The present invention provides an image classification method based on a concise unsupervised convolutional network, and belongs to the image processing and deep learning technology field. The method of the present invention utilizes a classic unsupervised clustering algorithm K-means to cluster the image blocks of a training image set, the obtained each clustering center is a convolution kernel in a network model, and the time-consuming process in the conventional convolutional network of utilizing a stochastic gradient descent algorithm repeatedly to obtain the convolution kernels is abandoned. In addition, the present invention provides a probability pooling method to enhance the robustness of the network to the image deformation. By a concise unsupervised depth convolutional network classification model provided by the present invention, the model training time can be shortened effectively, at the same time, the identification capability of the model to the changeable scene pictures is improved.

Description

technical field [0001] The invention belongs to the technical field of image processing and deep learning, and relates to efficient image classification processing, in particular to an implementation scheme of image classification based on a concise unsupervised convolutional network.

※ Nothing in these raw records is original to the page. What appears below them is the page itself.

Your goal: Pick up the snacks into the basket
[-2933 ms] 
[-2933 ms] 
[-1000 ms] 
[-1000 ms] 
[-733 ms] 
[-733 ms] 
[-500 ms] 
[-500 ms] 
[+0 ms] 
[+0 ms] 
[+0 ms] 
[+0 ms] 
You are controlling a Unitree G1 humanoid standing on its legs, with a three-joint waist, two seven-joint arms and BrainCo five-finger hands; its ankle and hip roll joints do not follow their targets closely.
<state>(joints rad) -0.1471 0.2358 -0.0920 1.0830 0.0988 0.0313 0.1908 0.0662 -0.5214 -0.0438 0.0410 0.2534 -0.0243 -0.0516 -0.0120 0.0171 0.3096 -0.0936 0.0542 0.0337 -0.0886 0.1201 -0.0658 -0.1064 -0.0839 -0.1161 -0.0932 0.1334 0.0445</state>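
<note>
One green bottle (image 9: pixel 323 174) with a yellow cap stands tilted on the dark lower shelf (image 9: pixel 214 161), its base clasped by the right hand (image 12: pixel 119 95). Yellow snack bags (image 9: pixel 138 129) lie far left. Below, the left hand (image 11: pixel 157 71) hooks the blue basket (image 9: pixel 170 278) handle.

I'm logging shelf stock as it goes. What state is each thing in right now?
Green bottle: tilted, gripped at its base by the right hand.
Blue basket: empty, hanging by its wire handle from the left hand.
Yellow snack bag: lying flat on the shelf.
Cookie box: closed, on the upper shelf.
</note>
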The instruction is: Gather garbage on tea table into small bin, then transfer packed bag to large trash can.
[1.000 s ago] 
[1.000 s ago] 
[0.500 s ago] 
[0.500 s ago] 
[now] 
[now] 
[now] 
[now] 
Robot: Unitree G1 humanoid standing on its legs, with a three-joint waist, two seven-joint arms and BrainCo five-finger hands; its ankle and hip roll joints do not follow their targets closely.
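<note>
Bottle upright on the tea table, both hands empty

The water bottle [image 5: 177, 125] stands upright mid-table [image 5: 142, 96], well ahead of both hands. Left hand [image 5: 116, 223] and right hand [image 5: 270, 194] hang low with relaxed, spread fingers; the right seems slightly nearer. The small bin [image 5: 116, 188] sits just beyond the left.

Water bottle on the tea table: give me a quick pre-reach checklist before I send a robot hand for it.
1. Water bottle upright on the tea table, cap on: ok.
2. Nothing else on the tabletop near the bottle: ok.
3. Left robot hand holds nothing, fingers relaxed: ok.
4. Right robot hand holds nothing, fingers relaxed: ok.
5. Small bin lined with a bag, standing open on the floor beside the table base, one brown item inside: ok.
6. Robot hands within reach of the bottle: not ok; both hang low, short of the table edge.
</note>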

Background technique [0002] In recent years, image classification has received extensive attention and applications in the fields of industry, manufacturing, military, and medical treatment. Although its development situation is very good, as the coverage of practical applications gradually expands, massive image data will follow. Both the scale of the image database and the diversity of image content have reached an unprecedented peak. This makes the traditional Image processing methods are overwhelmed. Faced with such a large amount of image information, how to accurately classify images has become a research hotspot in related fields today. [0003] In the field of pattern recognition, t...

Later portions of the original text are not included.